Business people

Ireland’s economic balancing act

There is plenty of life outside the capital, if you bother to look
Blogs
Image: Stockfresh

25 October 2018

Billy MacInnesI was heartened to read the results of the Galway-Mayo Relocation Survey from recruitment specialist Collins McNicholas which found a high degree of satisfaction among professionals who had made the move to the west.

The survey received responses from people who had relocated not just from other parts of Ireland but from 21 different countries, including Australia, Canada, United States, Germany, Italy, Poland and Spain. Of those surveyed, 49% came from outside Ireland.

According to the survey, 91% of professionals who had migrated to Galway or Mayo were happy with their move and 78% would recommend it to others. I’m not sure what that says about the other 13% of happy people who wouldn’t recommend it, are they trying to keep a good thing to themselves perhaps? The survey also revealed that 76% had attained a much better work-life balance since moving to Galway or Mayo.

When they were asked what had motivated them to move west, 91% cited a better quality of life and 60% wanted to be closer to family and friends. Unsurprisingly, other factors included career opportunities, lower property prices, a safer environment, reduced cost of living and less traffic. On that last point, 43% claimed their commute time was less than 20 minutes and 40% had seen their disposable income rise by a fifth.

Commenting on the survey, director of Collins McNicholas, Michelle Murphy, said the fact 78% would recommend relocating to Galway or Mayo “speaks volumes for the attractions of the region, including shorter commute times, more disposable income and a wide variety of opportunities that allow candidates to enhance their careers while improving their work-life balance”.

But while this is very encouraging, it isn’t going to stop the drift towards Dublin of jobs and people which is causing so many problems in the capital at present.

Will they/won’t they?
The political will to try and arrest this trend by pushing some jobs and prosperity back to the regions still seems close to negligible. Look back at Ireland 2040 – Our Plan, The National Planning Framework to see just how poor the planning actually is. While it mentions Galway there is scant focus on the Ireland that exists above the Dublin to Galway line.
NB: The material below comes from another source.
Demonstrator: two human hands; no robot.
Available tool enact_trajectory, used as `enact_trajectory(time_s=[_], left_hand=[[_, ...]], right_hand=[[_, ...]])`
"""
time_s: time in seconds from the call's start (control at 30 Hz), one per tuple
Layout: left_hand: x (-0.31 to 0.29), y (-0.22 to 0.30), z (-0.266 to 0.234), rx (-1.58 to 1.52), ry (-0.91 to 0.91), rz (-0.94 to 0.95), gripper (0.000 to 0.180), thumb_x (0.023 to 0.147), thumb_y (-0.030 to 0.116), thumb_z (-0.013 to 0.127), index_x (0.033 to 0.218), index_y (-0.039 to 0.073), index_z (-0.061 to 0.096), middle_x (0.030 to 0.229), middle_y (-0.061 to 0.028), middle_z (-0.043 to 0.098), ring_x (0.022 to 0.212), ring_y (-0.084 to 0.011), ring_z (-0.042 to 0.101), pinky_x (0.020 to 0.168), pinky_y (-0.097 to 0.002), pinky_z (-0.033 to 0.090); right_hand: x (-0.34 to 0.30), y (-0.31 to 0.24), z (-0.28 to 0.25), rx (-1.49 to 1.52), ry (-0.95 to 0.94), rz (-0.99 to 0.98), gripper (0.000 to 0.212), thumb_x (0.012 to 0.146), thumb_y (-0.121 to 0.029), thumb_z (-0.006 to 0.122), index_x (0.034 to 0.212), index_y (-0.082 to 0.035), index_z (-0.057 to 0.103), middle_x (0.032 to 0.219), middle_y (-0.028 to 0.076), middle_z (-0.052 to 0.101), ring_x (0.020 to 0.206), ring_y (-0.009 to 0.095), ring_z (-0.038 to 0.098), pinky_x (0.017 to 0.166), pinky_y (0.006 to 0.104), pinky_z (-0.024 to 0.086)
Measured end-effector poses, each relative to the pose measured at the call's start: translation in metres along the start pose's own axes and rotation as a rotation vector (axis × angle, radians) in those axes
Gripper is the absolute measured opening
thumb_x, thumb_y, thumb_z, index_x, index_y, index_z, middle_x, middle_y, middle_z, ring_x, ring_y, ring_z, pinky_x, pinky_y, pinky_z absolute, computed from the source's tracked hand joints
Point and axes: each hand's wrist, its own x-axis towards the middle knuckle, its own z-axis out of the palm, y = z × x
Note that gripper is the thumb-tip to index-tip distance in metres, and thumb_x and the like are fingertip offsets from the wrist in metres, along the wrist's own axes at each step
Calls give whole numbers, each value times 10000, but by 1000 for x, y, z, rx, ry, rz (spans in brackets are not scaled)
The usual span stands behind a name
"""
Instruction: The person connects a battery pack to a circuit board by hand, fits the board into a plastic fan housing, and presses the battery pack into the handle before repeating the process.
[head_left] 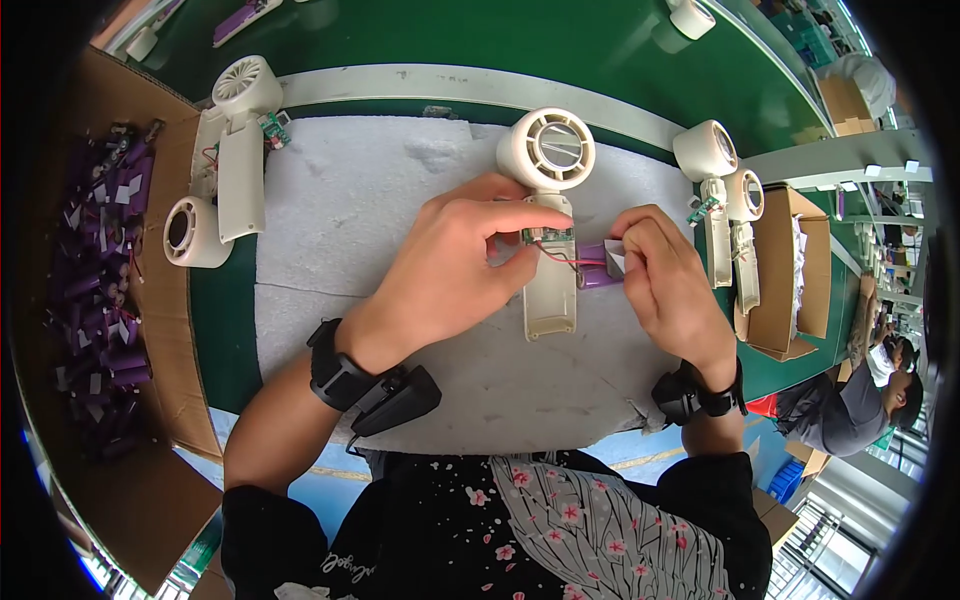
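The white fan point(550, 305) lay on the grey foam mat point(320, 340), its round head away from the person and its open handle toward the body. The left hand point(455, 250) had its thumb and forefinger grasping the fan around the small green circuit board point(556, 236) just below the head. The purple battery point(592, 272) was just right of the handle, with red wires point(556, 254) running between it and the board. The right hand point(660, 270) was curled, its fingertips pinching the battery's pale paper tab point(615, 260). Left of the mat, a cardboard box point(175, 340) held a heap of purple batteries point(100, 330); right of it, more white fan parts point(705, 150) stood near a smaller box point(768, 290).
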Motion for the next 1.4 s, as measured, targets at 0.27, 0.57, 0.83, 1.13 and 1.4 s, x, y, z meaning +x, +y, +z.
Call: enact_trajectory(time_s=[0.27, 0.57, 0.83, 1.13, 1.4], left_hand=[[-1, 0, 0, -22, 22, -23, 317, 726, -32, 604, 1003, 71, 721, 914, -97, 644, 688, -187, 603, 645, -297, 507], [-1, -2, 1, -44, 44, -79, 310, 715, -20, 620, 989, 74, 731, 887, -99, 650, 676, -199, 610, 648, -307, 512], [2, -4, 0, 3, 24, -25, 301, 711, -10, 648, 986, 77, 736, 911, -115, 659, 677, -208, 625, 658, -305, 525], [2, -7, -2, 83, 17, 63, 349, 722, -27, 681, 1033, 120, 741, 966, -92, 672, 716, -145, 639, 631, -241, 511], [3, -11, -2, 141, 29, 135, 340, 704, 4, 735, 1025, 117, 743, 962, -102, 685, 734, -164, 668, 630, -253, 534]], right_hand=[[-16, 55, -63, 896, 680, -57, 405, 979, -385, 416, 1087, -11, 526, 956, 78, 517, 753, 144, 470, 688, 264, 380], [10, 4, 0, 182, -105, -22, 408, 692, -61, 774, 1067, -27, 617, 1091, 80, 584, 983, 180, 560, 770, 278, 464], [4, 16, -4, 168, -125, -52, 395, 671, -12, 757, 1047, -8, 637, 1016, 90, 617, 851, 192, 625, 710, 282, 510], [0, -4, -14, 1037, -395, 522, 613, 772, 21, 648, 1340, 8, 419, 1039, 129, 597, 874, 235, 663, 717, 320, 556], [-7, 2, -13, 1349, -507, 417, 936, 611, 94, 762, 1420, -17, 306, 1211, 139, 518, 996, 248, 633, 818, 329, 524]])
That report, published in February last year, pointed out that Dublin accounted for 40% of the country’s population and 49% of economic output. It claimed that Dublin’s success had enabled Ireland “to compete in an International context” but warned it had also “given rise to pressures in areas such as housing, transport and infrastructural requirements, which affect competitiveness”. Worse still was the acknowledgement that “if Dublin is underperforming, Ireland is underperforming”.

Someone, somewhere, needs to change that state of affairs and fast. Given the situation that people in Dublin find themselves in and the strain being put on vital resources such as housing, transportation and infrastructure, it’s extraordinary that nothing substantial has happened yet. The other factor is that the pressures on Dublin are already having a negative effect on its attractiveness as a destination for international companies and their employees.
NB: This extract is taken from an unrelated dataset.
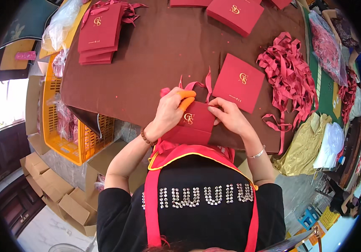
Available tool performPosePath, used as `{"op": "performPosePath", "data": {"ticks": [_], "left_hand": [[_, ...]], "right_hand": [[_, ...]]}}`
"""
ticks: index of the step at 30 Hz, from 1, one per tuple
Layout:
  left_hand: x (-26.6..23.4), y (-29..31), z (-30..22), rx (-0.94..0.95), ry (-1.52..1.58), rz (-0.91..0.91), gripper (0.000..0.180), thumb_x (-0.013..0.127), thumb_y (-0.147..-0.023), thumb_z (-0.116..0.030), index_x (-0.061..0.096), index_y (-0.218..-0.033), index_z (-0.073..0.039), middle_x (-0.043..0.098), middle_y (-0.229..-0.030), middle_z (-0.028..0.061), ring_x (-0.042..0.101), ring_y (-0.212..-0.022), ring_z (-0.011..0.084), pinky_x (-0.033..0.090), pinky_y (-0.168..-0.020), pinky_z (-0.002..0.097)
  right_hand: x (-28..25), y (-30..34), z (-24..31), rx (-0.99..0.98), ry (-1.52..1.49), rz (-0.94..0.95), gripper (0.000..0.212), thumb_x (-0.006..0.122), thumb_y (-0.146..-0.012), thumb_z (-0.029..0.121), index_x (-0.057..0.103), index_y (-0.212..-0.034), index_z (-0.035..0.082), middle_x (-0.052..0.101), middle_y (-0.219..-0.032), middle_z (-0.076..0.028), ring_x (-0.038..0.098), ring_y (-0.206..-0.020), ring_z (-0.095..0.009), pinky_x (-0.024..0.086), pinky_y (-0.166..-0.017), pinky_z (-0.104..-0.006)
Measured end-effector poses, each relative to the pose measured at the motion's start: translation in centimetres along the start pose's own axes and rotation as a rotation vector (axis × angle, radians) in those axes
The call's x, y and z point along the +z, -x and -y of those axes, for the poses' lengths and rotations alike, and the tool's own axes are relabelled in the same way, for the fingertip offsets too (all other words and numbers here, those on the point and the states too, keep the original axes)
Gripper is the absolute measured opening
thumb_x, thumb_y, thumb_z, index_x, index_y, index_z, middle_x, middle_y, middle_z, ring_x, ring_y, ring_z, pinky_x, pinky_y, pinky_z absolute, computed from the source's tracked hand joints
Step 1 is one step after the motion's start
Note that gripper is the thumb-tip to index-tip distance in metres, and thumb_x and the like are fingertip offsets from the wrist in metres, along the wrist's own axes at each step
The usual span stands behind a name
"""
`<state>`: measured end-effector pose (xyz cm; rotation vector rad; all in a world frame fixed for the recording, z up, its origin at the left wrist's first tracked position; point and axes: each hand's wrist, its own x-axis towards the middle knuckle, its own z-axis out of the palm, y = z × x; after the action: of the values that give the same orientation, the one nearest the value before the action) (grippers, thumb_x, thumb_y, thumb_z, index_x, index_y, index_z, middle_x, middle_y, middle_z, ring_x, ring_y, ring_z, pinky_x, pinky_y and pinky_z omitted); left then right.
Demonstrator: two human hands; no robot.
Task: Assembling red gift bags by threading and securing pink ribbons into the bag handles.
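Note:
A dark red paper gift bag [193,135] with a gold emblem lies at the table's near edge, against my apron. Its top edge is between my hands. My left hand [168,112], with orange covers on two fingers, is closed on the bag's upper left part. At the upper right corner, the thumb and fingers of my right hand [230,115] pinch the edge. A red ribbon [208,80] loops up from behind the bag's top; where it joins the bag is hidden by my fingers. Just right of it lies another flat red bag [236,80].
On the brown-covered table [155,59], a heap of red ribbons [285,69] lies at right. Stacked bags with ribbons [98,38] sit far left, more stacked bags [233,19] at the back. An orange crate [63,149] and open cartons [54,185] stand on the left floor.

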<state>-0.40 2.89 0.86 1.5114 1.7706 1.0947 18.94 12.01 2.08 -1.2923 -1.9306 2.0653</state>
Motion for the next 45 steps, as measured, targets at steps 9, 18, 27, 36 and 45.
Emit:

I know this seems counter-intuitive, but it might make sense if some Dublin politicians started campaigning for government to encourage companies coming into the country to create jobs in other regions, if only to ease the intolerable burdens mounting up on their own doorsteps.
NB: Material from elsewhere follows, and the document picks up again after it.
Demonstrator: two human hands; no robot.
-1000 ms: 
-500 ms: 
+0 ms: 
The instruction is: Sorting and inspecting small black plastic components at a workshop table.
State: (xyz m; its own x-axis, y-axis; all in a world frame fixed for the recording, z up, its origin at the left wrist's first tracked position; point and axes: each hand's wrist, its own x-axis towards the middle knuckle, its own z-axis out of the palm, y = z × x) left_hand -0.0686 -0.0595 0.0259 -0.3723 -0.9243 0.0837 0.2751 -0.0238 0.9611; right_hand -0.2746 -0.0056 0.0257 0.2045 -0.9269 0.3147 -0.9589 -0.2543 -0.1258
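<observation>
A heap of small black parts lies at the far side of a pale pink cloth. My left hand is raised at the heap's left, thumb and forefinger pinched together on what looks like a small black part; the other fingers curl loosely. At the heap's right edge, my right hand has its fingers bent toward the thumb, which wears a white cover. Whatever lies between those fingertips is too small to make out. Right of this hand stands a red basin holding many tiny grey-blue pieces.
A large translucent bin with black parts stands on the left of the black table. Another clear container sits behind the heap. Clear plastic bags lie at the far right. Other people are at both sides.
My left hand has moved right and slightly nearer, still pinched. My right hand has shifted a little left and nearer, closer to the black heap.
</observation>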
At the moment, too much of the country’s prosperity and economic wellbeing is vested in Dublin. We need to move to a situation where Dublin might not be growing as fast because some of the growth has been shifted to other parts of Ireland.

If things keep going the way they are and Dublin keeps sucking up jobs, people and resources from the rest of the country, we might have to change the meaning of ROI. Instead of standing for the Republic of Ireland, we might need to adopt a new abbreviation, D&ROI, to reflect the true state of affairs: Dublin and the Rest of Ireland.